End Bonuses for Bankers

From most people, I would dismiss this as mere anti-capitalist rhetoric.  From Nassim Nicholas Taleb, it's an idea we ought to consider carefully.  He understands the banking and finance systems quite well, and especially he understands what their limits are.

3 comments:

douglas said...

You know, if the given is that we will bail them out, then he is correct- there should be no bonuses. Or we shouldn't bail them out- there should be the option.

Texan99 said...

The way I'd like to see all controversies over compensation stated is this: "I contend that those of us who are putting our own money at risk would be well advised not to invest it in organizations that have the following compensation schemes, because they tend to lead to the following perverse incentives (but feel free to waste your own money if you disagree). . . ." This works for bonuses, deferred compensation plans, stock options, "excessive" ratios between CEOs and mailroom clerks, etc.

When the people whose money is at risk are taxpayers, it works as a public policy argument, often an argument that the taxpayers ought to stay out of commercial business.

E Hines said...

The way I'd like to see all controversies over compensation stated is this....

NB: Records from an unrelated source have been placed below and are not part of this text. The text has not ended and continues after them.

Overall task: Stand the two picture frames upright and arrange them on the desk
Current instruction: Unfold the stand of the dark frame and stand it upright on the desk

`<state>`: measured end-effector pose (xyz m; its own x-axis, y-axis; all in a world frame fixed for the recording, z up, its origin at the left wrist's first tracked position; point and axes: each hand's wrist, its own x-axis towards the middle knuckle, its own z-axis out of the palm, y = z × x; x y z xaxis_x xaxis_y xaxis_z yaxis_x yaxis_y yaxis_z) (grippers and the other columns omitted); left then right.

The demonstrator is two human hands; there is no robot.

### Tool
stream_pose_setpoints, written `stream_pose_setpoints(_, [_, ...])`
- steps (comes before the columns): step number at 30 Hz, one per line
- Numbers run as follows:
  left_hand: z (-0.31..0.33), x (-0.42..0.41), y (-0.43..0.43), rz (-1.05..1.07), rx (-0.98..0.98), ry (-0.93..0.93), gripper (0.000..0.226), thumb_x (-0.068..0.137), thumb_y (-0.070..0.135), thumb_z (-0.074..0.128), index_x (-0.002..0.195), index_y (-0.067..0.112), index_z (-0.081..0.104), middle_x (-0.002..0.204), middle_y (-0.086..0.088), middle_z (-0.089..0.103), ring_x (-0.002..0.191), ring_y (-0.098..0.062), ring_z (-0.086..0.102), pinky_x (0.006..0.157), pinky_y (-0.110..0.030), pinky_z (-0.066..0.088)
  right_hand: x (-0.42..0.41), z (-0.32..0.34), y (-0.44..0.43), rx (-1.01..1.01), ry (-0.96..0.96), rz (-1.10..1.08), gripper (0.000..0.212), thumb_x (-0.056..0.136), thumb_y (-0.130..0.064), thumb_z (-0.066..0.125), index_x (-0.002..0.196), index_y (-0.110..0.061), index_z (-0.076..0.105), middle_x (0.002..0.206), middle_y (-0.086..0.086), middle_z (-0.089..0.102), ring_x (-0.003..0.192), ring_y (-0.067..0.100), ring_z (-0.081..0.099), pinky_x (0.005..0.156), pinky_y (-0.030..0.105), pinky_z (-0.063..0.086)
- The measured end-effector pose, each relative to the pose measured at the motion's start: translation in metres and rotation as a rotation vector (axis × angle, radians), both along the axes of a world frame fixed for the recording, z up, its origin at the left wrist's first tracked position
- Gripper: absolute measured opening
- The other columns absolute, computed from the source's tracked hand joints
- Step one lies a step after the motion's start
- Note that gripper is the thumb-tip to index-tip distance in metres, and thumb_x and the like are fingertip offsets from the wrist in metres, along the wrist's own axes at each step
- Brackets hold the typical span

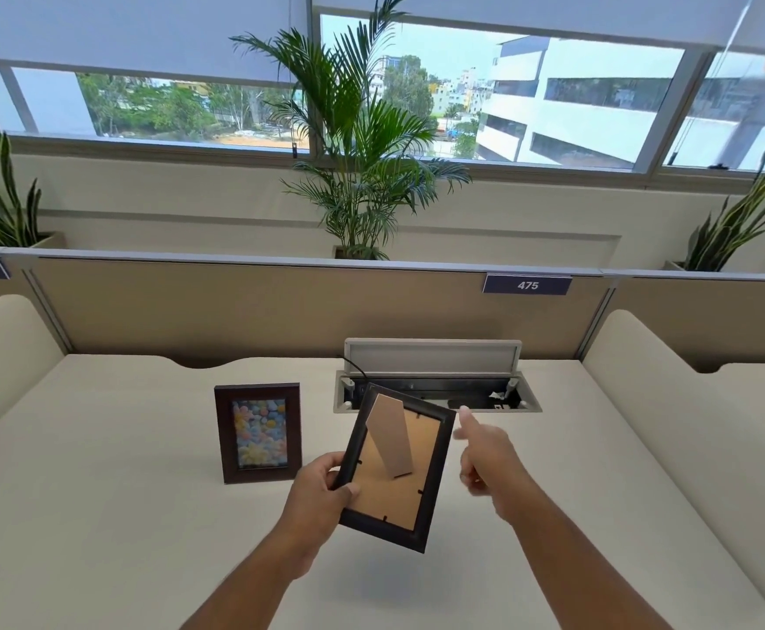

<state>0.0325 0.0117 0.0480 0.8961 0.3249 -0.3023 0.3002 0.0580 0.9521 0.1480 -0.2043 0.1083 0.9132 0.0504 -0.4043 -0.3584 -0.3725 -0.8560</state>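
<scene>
Holding 2nd frame (pixel 396 468) above the counter (pixel 98 516), back twd you, left hand (pixel 321 486) fingers clamped on its edge; right hand (pixel 485 452) loose, fingers apart. 1st frame (pixel 257 431) stands upright, left of it. Abt half done.

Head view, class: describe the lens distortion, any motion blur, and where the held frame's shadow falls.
Head view: wide-angle bending curves the partition top and window sill; the right hand is slightly motion-blurred, while the standing frame stays sharp; the held frame, gripped by the left hand, casts a soft shadow on the desk just below it.
</scene>
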Motion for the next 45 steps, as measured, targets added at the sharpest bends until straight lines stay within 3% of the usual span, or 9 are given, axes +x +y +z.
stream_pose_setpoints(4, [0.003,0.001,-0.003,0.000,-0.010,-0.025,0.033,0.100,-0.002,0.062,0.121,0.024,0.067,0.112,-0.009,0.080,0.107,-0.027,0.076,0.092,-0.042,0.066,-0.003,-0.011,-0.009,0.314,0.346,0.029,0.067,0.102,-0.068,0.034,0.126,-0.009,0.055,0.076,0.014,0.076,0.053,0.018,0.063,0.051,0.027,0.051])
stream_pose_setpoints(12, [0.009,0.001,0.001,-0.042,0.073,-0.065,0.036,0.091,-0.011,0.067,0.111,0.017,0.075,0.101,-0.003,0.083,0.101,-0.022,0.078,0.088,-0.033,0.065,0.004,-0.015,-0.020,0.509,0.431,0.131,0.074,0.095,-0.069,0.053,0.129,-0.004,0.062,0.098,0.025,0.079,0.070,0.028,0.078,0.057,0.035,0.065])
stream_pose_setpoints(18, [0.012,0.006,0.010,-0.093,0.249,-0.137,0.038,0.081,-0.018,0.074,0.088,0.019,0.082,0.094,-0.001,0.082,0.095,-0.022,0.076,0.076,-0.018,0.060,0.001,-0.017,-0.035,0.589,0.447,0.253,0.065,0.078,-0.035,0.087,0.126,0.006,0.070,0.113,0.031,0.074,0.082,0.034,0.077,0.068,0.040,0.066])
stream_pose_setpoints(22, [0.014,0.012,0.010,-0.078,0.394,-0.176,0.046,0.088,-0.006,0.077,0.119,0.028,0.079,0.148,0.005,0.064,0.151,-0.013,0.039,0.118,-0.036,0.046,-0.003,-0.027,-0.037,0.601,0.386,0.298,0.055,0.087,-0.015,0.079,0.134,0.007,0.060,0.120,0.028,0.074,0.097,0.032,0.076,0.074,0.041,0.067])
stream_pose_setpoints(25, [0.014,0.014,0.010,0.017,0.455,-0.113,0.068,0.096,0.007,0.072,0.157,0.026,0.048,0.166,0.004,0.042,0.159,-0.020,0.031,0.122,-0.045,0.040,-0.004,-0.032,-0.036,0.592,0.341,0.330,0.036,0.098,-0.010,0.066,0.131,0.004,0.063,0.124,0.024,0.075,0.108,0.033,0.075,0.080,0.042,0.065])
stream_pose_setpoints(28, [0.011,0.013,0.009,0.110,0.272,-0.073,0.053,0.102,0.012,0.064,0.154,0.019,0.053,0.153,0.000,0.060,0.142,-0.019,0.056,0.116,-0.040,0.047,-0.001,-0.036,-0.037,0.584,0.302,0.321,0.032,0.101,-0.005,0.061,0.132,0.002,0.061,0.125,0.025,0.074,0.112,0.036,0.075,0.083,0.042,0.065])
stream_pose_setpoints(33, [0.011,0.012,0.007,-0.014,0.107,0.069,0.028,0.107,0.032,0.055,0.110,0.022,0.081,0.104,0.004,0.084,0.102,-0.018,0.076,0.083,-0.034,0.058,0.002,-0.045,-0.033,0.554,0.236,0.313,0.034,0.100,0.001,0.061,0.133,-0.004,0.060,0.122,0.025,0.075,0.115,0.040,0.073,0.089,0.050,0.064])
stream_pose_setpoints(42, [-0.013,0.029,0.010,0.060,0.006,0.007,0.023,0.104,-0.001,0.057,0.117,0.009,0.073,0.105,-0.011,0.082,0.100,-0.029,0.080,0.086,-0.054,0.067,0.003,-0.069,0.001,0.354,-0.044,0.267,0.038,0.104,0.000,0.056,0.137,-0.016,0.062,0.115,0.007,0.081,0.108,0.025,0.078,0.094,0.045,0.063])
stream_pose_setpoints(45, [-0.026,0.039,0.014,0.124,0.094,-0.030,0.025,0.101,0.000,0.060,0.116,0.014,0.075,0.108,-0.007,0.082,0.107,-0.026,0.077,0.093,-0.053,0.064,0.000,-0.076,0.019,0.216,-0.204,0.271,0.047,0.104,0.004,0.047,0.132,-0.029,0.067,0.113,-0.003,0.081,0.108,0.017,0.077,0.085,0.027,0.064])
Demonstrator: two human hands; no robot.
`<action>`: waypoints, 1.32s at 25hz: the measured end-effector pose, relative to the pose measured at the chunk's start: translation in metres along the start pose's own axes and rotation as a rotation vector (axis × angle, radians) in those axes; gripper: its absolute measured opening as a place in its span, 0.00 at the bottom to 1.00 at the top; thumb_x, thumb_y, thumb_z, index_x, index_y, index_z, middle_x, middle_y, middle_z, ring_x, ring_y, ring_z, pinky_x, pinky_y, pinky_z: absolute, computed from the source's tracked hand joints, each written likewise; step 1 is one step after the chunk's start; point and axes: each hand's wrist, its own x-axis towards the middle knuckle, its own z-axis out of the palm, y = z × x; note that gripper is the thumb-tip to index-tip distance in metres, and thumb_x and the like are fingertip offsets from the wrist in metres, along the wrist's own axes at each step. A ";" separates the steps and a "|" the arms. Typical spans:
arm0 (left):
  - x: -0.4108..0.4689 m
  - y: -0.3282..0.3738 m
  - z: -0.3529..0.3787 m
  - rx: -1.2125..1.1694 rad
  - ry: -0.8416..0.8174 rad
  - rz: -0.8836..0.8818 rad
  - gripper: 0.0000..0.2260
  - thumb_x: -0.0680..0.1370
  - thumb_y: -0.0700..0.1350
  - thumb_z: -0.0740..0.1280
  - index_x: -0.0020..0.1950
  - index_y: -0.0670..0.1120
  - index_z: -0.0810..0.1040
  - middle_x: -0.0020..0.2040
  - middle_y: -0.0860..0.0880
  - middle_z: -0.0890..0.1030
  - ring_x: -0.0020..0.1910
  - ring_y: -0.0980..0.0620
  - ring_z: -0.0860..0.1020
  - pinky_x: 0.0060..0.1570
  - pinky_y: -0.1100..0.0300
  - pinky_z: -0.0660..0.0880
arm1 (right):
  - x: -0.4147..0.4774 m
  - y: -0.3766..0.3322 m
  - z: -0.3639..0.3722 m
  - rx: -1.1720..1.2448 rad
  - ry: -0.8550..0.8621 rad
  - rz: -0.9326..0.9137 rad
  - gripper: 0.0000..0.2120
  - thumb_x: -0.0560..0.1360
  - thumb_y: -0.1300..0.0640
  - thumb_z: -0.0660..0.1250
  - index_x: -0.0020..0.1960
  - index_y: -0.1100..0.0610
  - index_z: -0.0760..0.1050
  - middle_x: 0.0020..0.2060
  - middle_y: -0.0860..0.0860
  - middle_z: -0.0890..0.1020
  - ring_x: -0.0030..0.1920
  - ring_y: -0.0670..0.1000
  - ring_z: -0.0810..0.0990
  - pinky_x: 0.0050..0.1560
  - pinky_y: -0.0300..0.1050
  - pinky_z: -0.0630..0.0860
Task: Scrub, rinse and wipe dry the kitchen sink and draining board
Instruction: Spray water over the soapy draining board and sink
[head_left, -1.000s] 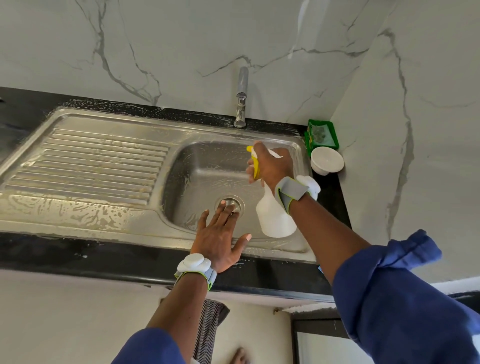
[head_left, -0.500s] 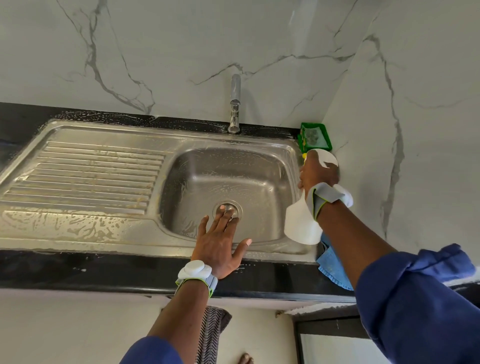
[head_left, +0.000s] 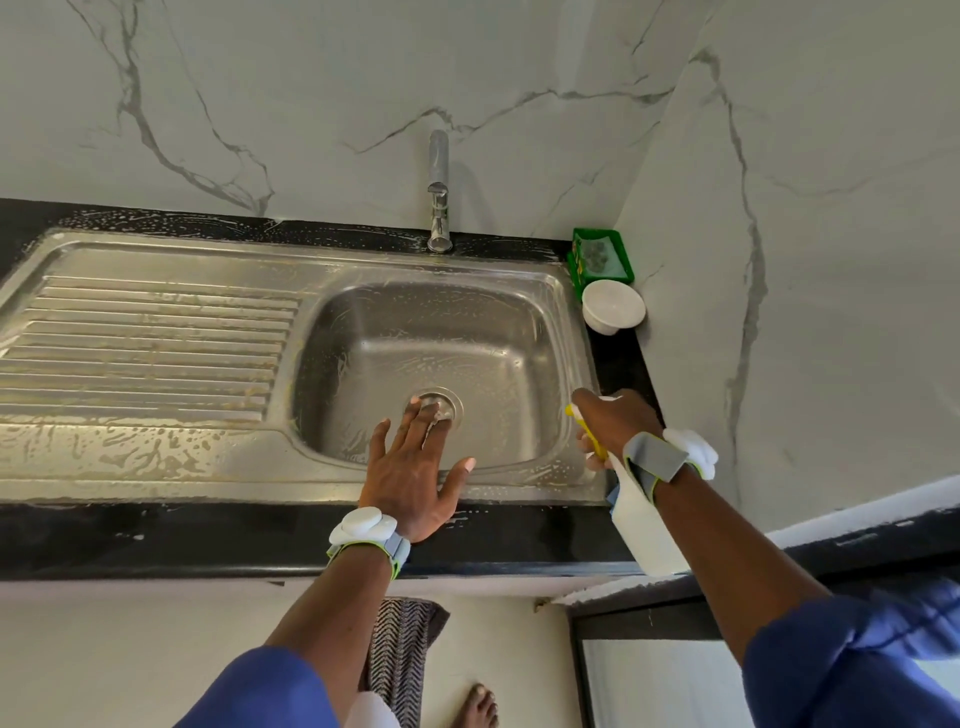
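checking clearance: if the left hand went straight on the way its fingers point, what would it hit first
Likely the drain strainer, which the straight fingers of the left hand overlap. Depth is unclear: if the hand hovers higher, the back wall of the sink basin below the tap comes first.

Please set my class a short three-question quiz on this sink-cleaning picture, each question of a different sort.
1. True or false: the right hand grips the spray bottle.
2. What stands beside the green tray? A) white bowl B) sponge C) mug
3. Fill in: the open left hand reaches over the sink toward its ____.
Key: 1 true; 2 A; 3 drain.
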 end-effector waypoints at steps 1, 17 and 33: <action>-0.001 0.001 -0.002 -0.006 0.021 -0.018 0.31 0.82 0.66 0.48 0.78 0.49 0.68 0.82 0.48 0.63 0.84 0.47 0.52 0.79 0.38 0.51 | -0.001 0.000 0.006 0.014 -0.031 -0.001 0.17 0.71 0.49 0.68 0.43 0.65 0.82 0.29 0.56 0.82 0.26 0.55 0.79 0.29 0.49 0.78; -0.004 -0.108 -0.035 0.065 -0.008 -0.196 0.32 0.81 0.68 0.52 0.76 0.49 0.69 0.82 0.47 0.62 0.84 0.47 0.51 0.77 0.33 0.48 | 0.036 -0.085 0.197 -0.362 -0.167 -0.216 0.25 0.62 0.32 0.65 0.41 0.54 0.76 0.32 0.52 0.85 0.33 0.59 0.84 0.37 0.58 0.84; -0.002 -0.110 -0.041 0.033 -0.107 -0.211 0.36 0.81 0.70 0.41 0.78 0.51 0.66 0.84 0.49 0.57 0.84 0.49 0.45 0.78 0.34 0.43 | 0.092 -0.126 0.145 -1.022 -0.013 -0.367 0.20 0.74 0.38 0.63 0.39 0.53 0.78 0.38 0.53 0.82 0.39 0.58 0.81 0.41 0.45 0.76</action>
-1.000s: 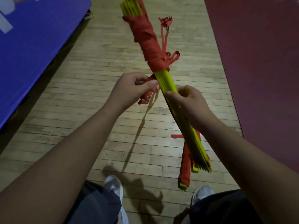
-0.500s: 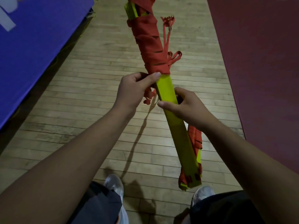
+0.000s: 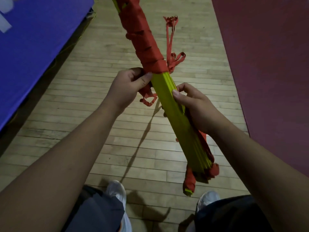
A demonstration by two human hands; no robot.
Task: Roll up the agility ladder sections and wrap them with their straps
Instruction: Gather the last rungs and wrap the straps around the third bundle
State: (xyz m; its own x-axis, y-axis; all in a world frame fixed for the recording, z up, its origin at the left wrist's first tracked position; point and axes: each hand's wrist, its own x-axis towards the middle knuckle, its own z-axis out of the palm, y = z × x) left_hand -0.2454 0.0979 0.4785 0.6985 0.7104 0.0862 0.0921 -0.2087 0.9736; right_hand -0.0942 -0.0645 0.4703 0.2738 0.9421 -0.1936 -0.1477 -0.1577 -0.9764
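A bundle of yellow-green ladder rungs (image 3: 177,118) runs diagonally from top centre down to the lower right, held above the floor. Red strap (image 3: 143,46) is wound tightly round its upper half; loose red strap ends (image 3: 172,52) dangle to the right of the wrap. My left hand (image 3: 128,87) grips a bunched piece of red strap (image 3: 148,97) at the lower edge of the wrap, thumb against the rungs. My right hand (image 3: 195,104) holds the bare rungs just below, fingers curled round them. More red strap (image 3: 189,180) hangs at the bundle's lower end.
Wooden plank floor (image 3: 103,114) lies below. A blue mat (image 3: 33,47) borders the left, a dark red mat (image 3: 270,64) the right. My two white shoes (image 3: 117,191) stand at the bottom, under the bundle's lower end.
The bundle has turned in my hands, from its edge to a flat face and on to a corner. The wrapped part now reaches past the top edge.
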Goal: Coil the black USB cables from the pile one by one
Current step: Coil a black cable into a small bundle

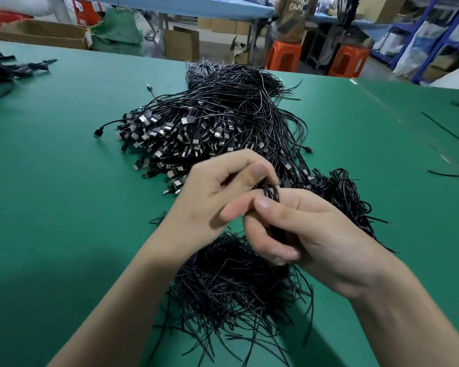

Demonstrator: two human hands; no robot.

That would be very good if private persons or entities made the statements. Any proper long-term solution, though, has government sitting down, shutting up and butting out of the market place altogether, beyond helping to enforce contracts that businesses and individuals freely enter into among themselves.

Adam Smith recognized long ago the power of individual greed (self interest) to improve the well-being of everyone. But that outcome demands that everyone's self-interest be free to operate and to be balanced by everyone else's. Any government intervention, however well intentioned, necessarily channels that self-interest and so prevents its balancing.

Men, being men, will act under those government strictures still in their own self interest. That leads, in the end, to banks making bad investments in poorly constructed debt derivatives. Bailouts simply reinforce the existing distortions to that balancing, exacerbating the imbalance.

Absent government interference, the market is a chaotic place, with tipping points that lead to vast growth and to sharp recessions and Panics. The growth makes us all better off, and the recessions and Panics, through their creative destruction, lead to further opportunities for vast growth, however uncomfortable they are to live through.